UC Irvine is expanding and in September will open the children’s school for 119 students. It’ll be a private school at first, and tuition will be about 36,000 dollars. But Dr. Schuck and her team will apply for certifications to make the school accessible to more families.
Contributors to this news report include: Wendy Chioji, Field Producer; Ken Ashe, Editor; and Rusty Reed, Videographer.

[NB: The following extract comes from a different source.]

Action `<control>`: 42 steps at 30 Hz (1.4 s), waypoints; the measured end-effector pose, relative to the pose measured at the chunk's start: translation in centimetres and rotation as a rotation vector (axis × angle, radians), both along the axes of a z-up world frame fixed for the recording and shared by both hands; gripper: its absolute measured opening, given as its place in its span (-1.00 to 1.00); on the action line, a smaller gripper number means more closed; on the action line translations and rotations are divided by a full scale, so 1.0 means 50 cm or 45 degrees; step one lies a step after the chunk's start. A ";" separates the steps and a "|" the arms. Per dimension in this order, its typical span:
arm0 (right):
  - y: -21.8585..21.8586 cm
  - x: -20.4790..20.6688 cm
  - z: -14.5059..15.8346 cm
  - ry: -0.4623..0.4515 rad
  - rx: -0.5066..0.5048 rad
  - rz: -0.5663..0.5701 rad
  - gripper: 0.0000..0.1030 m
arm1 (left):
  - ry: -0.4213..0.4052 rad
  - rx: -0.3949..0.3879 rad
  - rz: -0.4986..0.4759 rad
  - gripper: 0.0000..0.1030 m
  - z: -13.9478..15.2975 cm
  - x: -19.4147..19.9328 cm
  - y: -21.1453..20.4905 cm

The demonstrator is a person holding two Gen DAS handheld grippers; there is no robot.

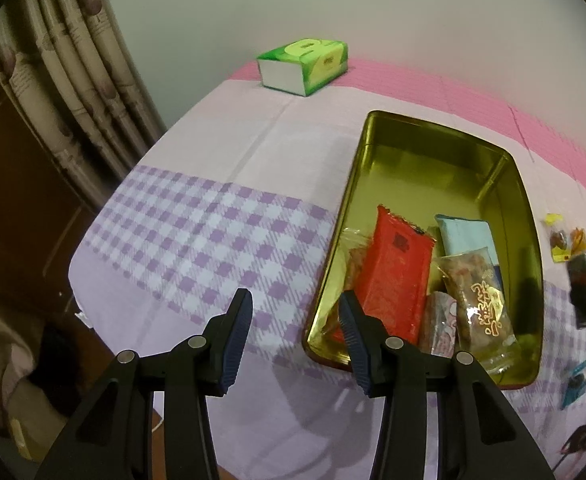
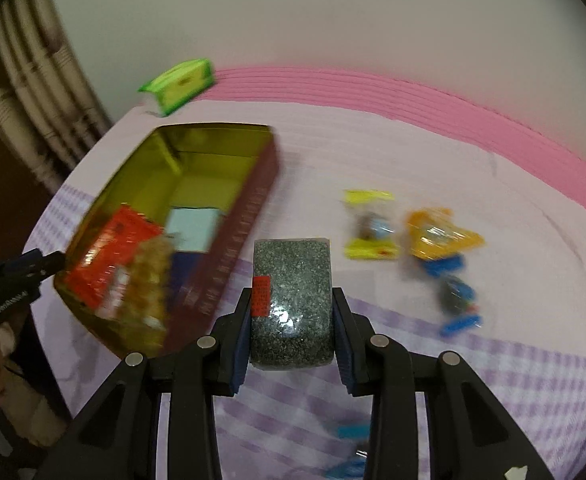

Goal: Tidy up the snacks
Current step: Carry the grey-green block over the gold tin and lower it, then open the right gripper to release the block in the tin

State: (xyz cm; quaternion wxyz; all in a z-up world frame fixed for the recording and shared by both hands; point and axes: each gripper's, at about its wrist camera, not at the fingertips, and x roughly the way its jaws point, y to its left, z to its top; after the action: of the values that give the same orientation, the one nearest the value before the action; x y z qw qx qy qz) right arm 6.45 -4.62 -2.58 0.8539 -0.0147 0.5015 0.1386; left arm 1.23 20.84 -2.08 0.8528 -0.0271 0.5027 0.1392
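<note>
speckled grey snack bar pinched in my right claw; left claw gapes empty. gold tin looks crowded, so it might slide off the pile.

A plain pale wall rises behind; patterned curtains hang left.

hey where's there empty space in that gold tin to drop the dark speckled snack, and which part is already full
The far half of the gold tin is bare, bordered by its far wall and the light blue packet. The near end is crowded: the red packet and clear-wrapped snack overlap there. The right gripper holds the dark speckled snack; the left gripper hangs empty.
</note>
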 end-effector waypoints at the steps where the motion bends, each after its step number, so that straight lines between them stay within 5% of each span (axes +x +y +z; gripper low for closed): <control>1: 0.017 0.003 0.000 -0.002 -0.001 0.020 -0.35 | 0.002 -0.008 0.002 -0.10 -0.002 0.000 0.002; 15: 0.169 0.041 -0.004 -0.031 -0.021 0.167 -0.35 | -0.001 -0.014 0.026 -0.10 -0.009 0.001 0.008; 27: 0.205 0.074 -0.039 -0.028 -0.070 0.192 -0.35 | 0.006 -0.076 0.040 -0.10 -0.014 0.005 0.020; 42: 0.208 0.082 -0.046 -0.027 -0.061 0.190 -0.29 | 0.049 -0.025 0.056 -0.10 -0.020 0.006 0.021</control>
State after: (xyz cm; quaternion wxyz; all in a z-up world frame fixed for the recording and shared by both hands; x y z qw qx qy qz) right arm 10.54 5.80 -4.90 0.8458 -0.0740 0.4930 0.1898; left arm 1.54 21.88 -3.06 0.8393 -0.0438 0.5197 0.1534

ADHD SCHOOL FOCUSES ON LIFE LESSONS
BACKGROUND: ADHD is one of the most common neurodevelopmental disorders of childhood. First diagnosis usually occurs in childhood and often lasts into adulthood. Children with ADHD may have trouble paying attention, controlling impulsive behaviors, or be overly active. In addition to behavioral therapy and medication, having a healthy lifestyle can make it easier for your child to deal with ADHD symptoms. Approximately 9.4 percent of children 2-17 years of age (6.1 million) had ever been diagnosed with ADHD. There are approximately 388,000 children ages 2-5 years old with ADHD, 2.4 million children ages 6-11, and 3.3 million children ages 12-17. About 1 out of 2 children with ADHD has a behavior or conduct problem, and about 1 out of 3 children with ADHD have anxiety. Other conditions affecting children with ADHD are depression, autism spectrum disorder, and Tourette Syndrome.
(Source: https://www.cdc.gov/ncbddd/adhd/facts.html and https://www.cdc.gov/ncbddd/adhd/data.html)

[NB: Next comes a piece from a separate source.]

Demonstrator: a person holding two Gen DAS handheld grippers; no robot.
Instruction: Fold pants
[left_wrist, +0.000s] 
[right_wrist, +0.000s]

PUBLIC VS PRIVATE FOR ADHD: Some items to take into consideration when deciding on public vs private school is children don’t have to test into public schools. They don’t have admissions interviews which can easily call attention to ADHD. By law, public schools must prove they are doing everything in their power to help all children thrive. Homework tends to be lighter in public schools and there’s less pressure to over-stimulate the child with after-school activities. A big consideration is your child can’t be forced out and public schools are free. When considering private school, class size is usually smaller with better teacher-to-student ratios. Academic programs may be more challenging, which can be a plus for bright children who get bored easily. Many private schools offer extra help, like speech therapy, after class instead of during regular classroom time, which is less stigmatizing. And, once you get into a private school, testing isn’t as crucial as it is in public schools. Involved in much of the research done at University of California, Irvine, over the past 30 years, Sabrina Schuck, PhD, Executive Director, Child Development Center, is currently pioneering the development of a new school in the community modeled after The Child Development Center School. Schuck says, “there are two paraprofessional behavior specialists in each class of 15 kids for positive reinforcement.”

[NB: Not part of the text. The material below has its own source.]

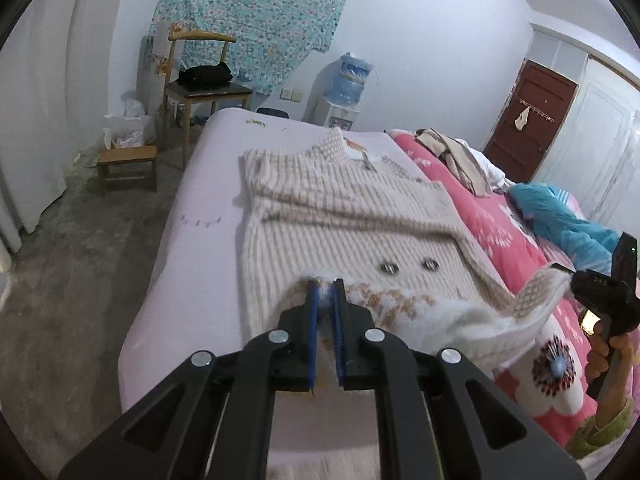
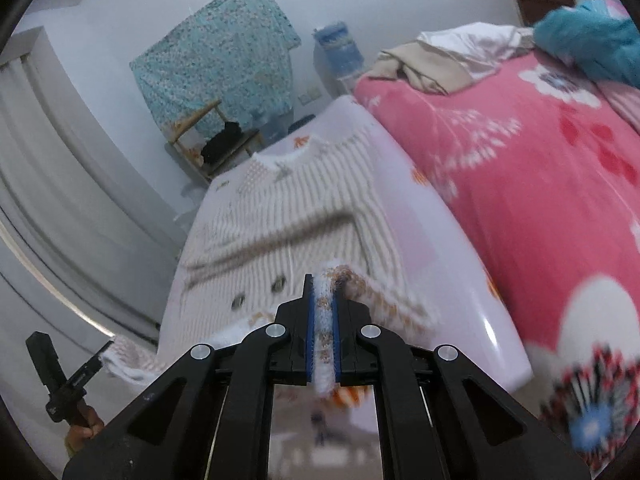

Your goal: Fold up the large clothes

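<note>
A cream, ribbed knit sweater lies spread on the pale lilac sheet of a bed, collar toward the far end, two dark buttons showing near its lower part. Its patterned, fuzzy hem is lifted off the sheet at both near corners. The left gripper has its blue fingers pressed nearly together on one corner of the hem, white fluff pinched between them. The right gripper is likewise clamped on the other corner, a strip of hem squeezed between its fingers. The hem sags in a slack band between the two grips. Just beside the sweater lies a pink flowered blanket with beige clothes and a blue garment piled on it. Beyond the bed stand a wooden chair, a water dispenser and a teal cloth hung on the wall.
</note>
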Demonstrator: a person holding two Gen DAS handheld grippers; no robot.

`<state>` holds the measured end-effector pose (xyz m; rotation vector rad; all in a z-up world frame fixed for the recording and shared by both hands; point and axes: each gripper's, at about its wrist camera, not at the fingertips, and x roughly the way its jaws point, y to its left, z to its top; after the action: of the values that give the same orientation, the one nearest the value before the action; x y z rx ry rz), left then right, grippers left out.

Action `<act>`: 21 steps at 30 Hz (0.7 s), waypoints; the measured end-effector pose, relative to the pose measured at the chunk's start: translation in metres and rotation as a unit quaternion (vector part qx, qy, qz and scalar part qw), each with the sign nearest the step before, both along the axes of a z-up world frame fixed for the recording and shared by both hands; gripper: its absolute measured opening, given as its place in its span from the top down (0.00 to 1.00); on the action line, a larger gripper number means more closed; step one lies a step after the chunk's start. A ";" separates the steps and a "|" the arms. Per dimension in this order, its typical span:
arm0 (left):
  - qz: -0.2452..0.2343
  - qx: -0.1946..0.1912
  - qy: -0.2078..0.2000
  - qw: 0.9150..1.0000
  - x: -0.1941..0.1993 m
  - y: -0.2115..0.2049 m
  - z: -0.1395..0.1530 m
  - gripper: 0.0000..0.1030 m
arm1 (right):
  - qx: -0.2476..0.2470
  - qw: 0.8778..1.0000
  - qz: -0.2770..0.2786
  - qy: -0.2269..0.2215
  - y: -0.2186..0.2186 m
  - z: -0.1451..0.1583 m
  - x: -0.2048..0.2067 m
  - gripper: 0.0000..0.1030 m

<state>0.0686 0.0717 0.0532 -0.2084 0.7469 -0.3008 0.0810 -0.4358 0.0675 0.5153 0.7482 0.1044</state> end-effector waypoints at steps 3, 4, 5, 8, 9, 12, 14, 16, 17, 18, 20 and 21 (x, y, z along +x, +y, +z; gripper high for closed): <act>0.003 -0.004 0.013 1.000 0.040 0.002 -0.011 0.90 | 0.001 1.000 0.006 0.005 0.003 -0.014 0.043 0.93; 0.005 -0.008 0.022 1.000 0.055 0.004 -0.018 0.89 | 0.002 1.000 0.006 0.010 0.004 -0.023 0.056 0.93; 0.008 -0.012 0.028 1.000 0.066 0.005 -0.024 0.88 | 0.004 1.000 0.005 0.014 0.005 -0.029 0.062 0.93; 0.030 -0.006 0.048 0.998 0.092 0.012 -0.039 0.65 | 0.009 0.999 0.012 0.042 0.005 -0.060 0.092 0.80; 0.040 -0.005 0.059 0.997 0.100 0.017 -0.045 0.56 | 0.016 0.998 0.012 0.055 0.003 -0.071 0.100 0.72; 0.061 -0.014 0.064 0.996 0.107 0.032 -0.048 0.56 | 0.022 0.997 0.010 0.067 0.000 -0.086 0.105 0.57; 0.065 -0.019 0.055 0.996 0.103 0.037 -0.043 0.56 | 0.012 0.999 0.011 0.048 0.000 -0.077 0.095 0.48; 0.042 -0.016 0.034 0.998 0.093 0.030 -0.033 0.56 | -0.005 1.000 0.011 0.019 0.001 -0.061 0.080 0.45; 0.029 -0.015 0.028 0.999 0.091 0.024 -0.031 0.56 | -0.016 1.000 0.021 0.001 0.004 -0.051 0.072 0.45; 0.005 -0.017 0.024 1.000 0.089 0.013 -0.029 0.56 | -0.024 0.999 0.038 -0.012 0.012 -0.044 0.064 0.45; -0.054 -0.019 0.026 0.998 0.089 -0.016 -0.030 0.56 | -0.038 0.996 0.084 -0.016 0.032 -0.038 0.057 0.46; -0.072 -0.014 0.029 0.997 0.090 -0.027 -0.031 0.56 | -0.057 0.992 0.111 -0.013 0.047 -0.038 0.054 0.49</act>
<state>0.1584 0.0444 0.0220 -0.1913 0.8165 -0.4439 0.1350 -0.3887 0.0297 0.3199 0.7795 0.2725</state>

FIDGETING MAY IMPROVE MEMORY: Challenges are faced by people with ADHD when calling on an important brain capacity called working memory, which is the ability to process information while solving math problems or answering a science or history exam question. In 2016, Florida State University researchers set out to see if children really turned to movement specifically to amp up working memory. In tests of 25 boys and girls, ages 8 to 12, that involved remembering small, random lists of numbers and letters and putting them in alphabetical or numerical order. Researchers sometimes told the children how many items would be in the test, while other times they didn’t. The kids moved 25 percent more when they didn’t know what to expect. “It’s another piece of evidence that the hyperactive behavior more and more seems to be purposeful for them,” lead researcher Michael Kofler, assistant professor of psychology at FSU, said. “This movement is how they get the juices flowing.” Kofler is working on developing new, non-drug treatments aimed at improving working memory in people with ADHD. Movement is a component. It may also help explain why some research has found kids with ADHD performed better on tests after exercising.